Senin, 01 Oktober 2018

BERGESER TEMPAT UNTUK SHALAT SUNNAH BAKDIYAH


PINDAH TEMPAT UNTUK SHALAT SUNNAH BAKDIYAH

Oleh


Dr.H.Achmad Zuhdi Dh,M.Fil I

Teks Hadis
عَن أَبِي هُرَيْرَةَ قَالَ قَالَ رَسُولُ اللَّهِ صَلَّى اللَّهُ عَلَيْهِ وَسَلَّمَ أَيَعْجِزُ أَحَدُكُمْ قَالَ عَن عَبْدِ الْوَارِثِ أَنْ يَتَقَدَّمَ أَوْ يَتَأَخَّرَ أَوْ عَن يَمِينِهِ أَوْ عَن شِمَالِهِ زَادَ فِي حَدِيثِ حَمَّادٍ فِي الصَّلَاةِ يَعْنِي           فِي السُّبْحَةِ[1]
 Abu Hurairah ra berkata, Rasulullah Saw bersabda: “Apakah kalian kesulitan - Musaddad berkata dari Abdul Warits- untuk maju atau mundur, geser ke kanan atau ke kiri ketika shalat”. Dalam hadis riwayat Hammad di tambahkan- dalam shalat yaitu shalat sunnah"(HR. Abu Dawud No. 1006)
Status Hadis
            Hadis tersebut diriwayatkan oleh Imam Abu Dawud dalam Sunannya hadis nomor 1006. Selain Abu Dawud, hadis tersebut juga diriwayatkan oleh al-Bazzar  dalam Musnadnya hadis No. 9819; Ibn Majah dalam Sunannya hadis No. 1427; Ahmad bin Hanbal dalam Musnadnya hadis No. 9492; dan Ibn Abi Syaibah dalam Mushannafnya hadis No. 16; Menurut al-Albani, hadis tersebut shahih.[2]
Kandungan Hadis
            Hadis tersebut menjelaskan bahwa setelah shalat wajib yang lima waktu, khususnya pada shalat-shalat yang dianjurkan shalat sunnah setelahnya (sunnah bakdiyah), seperti pada shalat dhuhur atau jumat, shalat maghrib dan shalat isya, maka jika hendak melakukan shalat sunnah bakdiyah dianjurkan untuk pindah tempat dari tempat shalat wajib yang dilakukan sebelumnya.

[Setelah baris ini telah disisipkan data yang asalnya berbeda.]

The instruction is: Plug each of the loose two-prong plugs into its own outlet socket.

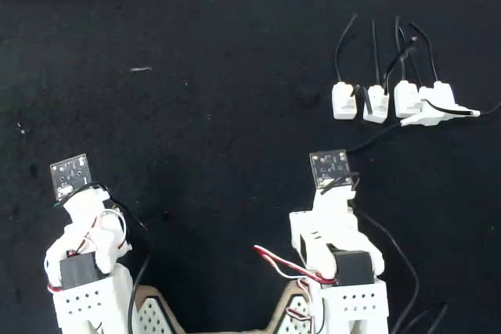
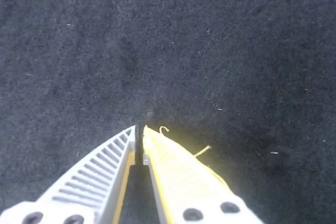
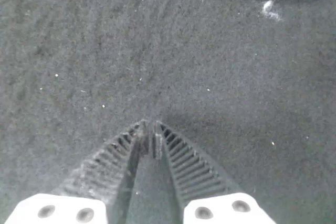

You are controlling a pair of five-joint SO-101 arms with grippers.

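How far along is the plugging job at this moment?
Done: nothing clearly. Whether any of the white plugs and sockets are already mated cannot be told. In hand: nothing. The left gripper and right gripper are shut, empty and far from them. Left: apparently all the plugging.

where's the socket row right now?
High view: the socket row lies on the right side of the black table, ahead of the right arm.
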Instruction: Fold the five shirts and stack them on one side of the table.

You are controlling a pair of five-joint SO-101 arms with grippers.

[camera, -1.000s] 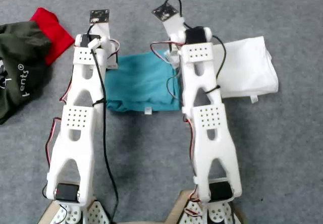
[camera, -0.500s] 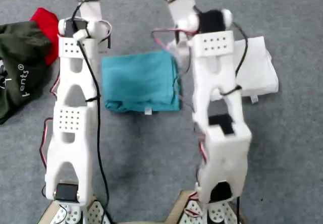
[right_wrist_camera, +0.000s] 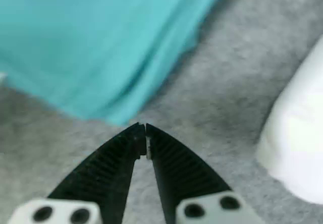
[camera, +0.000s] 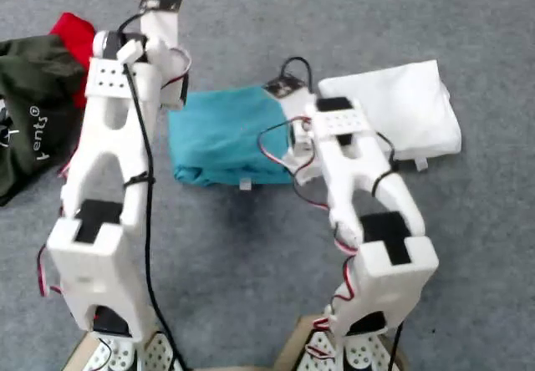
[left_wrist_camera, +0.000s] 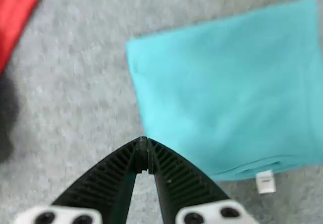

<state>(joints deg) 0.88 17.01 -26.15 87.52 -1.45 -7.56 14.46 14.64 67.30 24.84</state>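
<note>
Here the folded teal shirt [camera: 221, 137] lies crosswise, tag [camera: 245, 184] at near edge.

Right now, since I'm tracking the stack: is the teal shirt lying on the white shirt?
No, gray table shows between the teal shirt and the white shirt.

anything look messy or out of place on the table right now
Yes. At the left edge of the high view the dark green shirt lies crumpled and unfolded, overlapping the red shirt. The teal shirt and white shirt are folded but lie side by side, apart, not stacked.
</note>
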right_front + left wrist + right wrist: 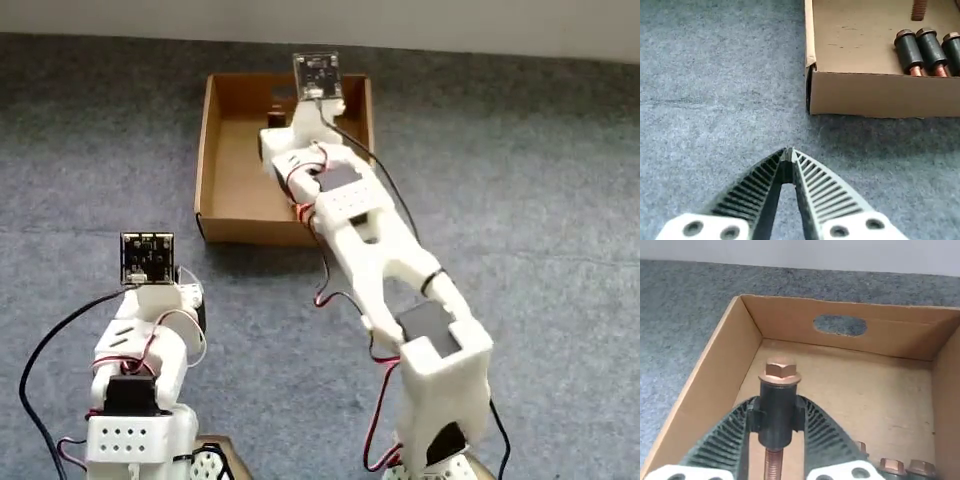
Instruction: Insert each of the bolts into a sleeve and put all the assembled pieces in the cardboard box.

Dalam hal ini, boleh bergeser tempat ke sebelah kanan atau sebelah kiri, ke depan atau ke belakang.
            Tentang pindah tempat untuk shalat sunnah bakdiyah setelah shalat wajib  ini ada tiga tingkatan. Pertama, setelah shalat wajib selesai (dzikir dan doa) langsung pergi pulang dan shalat sunnah bakdiyah di rumah. Kedua, setelah shalat wajib selesai (dzikir dan doa)lalu bergeser tempat ke sebelah kanan atau ke kiri, ke depan atau belakang kemudian di situ shalat sunnah bakdiyah. Ketiga, setelah shalat wajib selesai (dzikir dan doa) maka ia shalat sunnah bakdiyah di tempat yang sama saat ia shalat wajib.
            Melakukan shalat Sunnah di rumah adalah lebih utama dan sangat dianjurkan oleh Nabi Saw. Dalam sebuah hadis riwayat al-Bukhari, Zaid bin Tsabit menceritakan bahwasanya Nabi Saw bersabda:
فَصَلُّوا أَيُّهَا النَّاسُ فِي بُيُوتِكُمْ فَإِنَّ أَفْضَلَ الصَّلاَةِ صَلاَةُ الْمَرْءِ فِي بَيْتِهِ إِلاَّ الْمَكْتُوبَة[3]
“Maka shalatlah wahai manusia di rumah-rumah kalian, karena sesungguhnya seutama-utama shalat adalah shalat seseorang yang dilakukan di rumahnya sendiri, kecuali shalat wajib” (HR. al-Bukhari No. 731).
            Menurut Imam al-Nawawi, dianjurkannya shalat sunnah di rumah itu karena lebih dapat merahasiakan dan lebih dapat terjaga dari sikap riya serta hal-hal yang merusak ibadah. Selain itu dengan shalat sunnah di rumah diharapkan menjadi sebab turunnya barakah dan rahmat, serta bisa mengundang datangnya Malaikat ke dalam rumah dan mengusir setan.[4]
Bila tidak langsung pulang, maka shalat sunnah bakdiyah dapat dilakukan tetap di dalam masjid dengan cara pindah tempat dari tempat ia shalat wajib sebelumnya. Caranya bisa dengan bergeser ke kanan atau ke kiri, ke depan atau ke belakang. Anjuran pindah tempat ketika shalat sunnah bakdiyah ini, selain berdasarkan hadis riwayat Abu Dawud No.1006 di atas juga dikuatkan dengan keterangan sahabat, dari Atha’ bahwa Ibnu Abbas, Ibnu Zubair, Abu said, dan Ibnu Umar ra. mengatakan:
لَا يَتَطَوَّعُ حَتَّى يَتَحَوَّلَ مِنْ مَكَانِهِ الَّذِي صَلَّى فِيهِ الْفَرِيضَةَ[5]
“Hendaknya tidak melakukan shalat sunnah, sampai berpindah dari tempat yang digunakan untuk shalat wajib”.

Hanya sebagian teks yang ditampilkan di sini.